§ Information supplied:

________________

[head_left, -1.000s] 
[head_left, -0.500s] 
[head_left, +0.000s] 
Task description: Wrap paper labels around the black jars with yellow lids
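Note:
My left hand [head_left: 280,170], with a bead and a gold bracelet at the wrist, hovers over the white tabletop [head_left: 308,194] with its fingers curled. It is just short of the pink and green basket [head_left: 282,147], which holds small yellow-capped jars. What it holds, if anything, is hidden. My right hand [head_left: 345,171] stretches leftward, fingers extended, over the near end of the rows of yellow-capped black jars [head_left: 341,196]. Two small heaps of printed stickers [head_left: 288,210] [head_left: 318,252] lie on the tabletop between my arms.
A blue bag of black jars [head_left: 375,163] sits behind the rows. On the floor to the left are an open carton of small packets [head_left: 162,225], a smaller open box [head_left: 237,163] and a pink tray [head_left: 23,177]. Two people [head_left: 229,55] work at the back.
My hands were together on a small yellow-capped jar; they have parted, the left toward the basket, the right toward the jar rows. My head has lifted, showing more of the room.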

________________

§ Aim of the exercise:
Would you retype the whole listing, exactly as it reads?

§ Output:
[head_left, -1.000s] 
[head_left, -0.500s] 
[head_left, +0.000s] 
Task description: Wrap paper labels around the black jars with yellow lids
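Note:
My left hand [head_left: 280,170], with a bead and a gold bracelet at the wrist, hovers over the white tabletop [head_left: 308,194] with its fingers curled. It is just short of the pink and green basket [head_left: 282,147], which holds small yellow-capped jars. What it holds, if anything, is hidden. My right hand [head_left: 345,171] stretches leftward, fingers extended, over the near end of the rows of yellow-capped black jars [head_left: 341,196]. Two small heaps of printed stickers [head_left: 288,210] [head_left: 318,252] lie on the tabletop between my arms.
A blue bag of black jars [head_left: 375,163] sits behind the rows. On the floor to the left are an open carton of small packets [head_left: 162,225], a smaller open box [head_left: 237,163] and a pink tray [head_left: 23,177]. Two people [head_left: 229,55] work at the back.
My hands were together on a small yellow-capped jar; they have parted, the left toward the basket, the right toward the jar rows. My head has lifted, showing more of the room.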

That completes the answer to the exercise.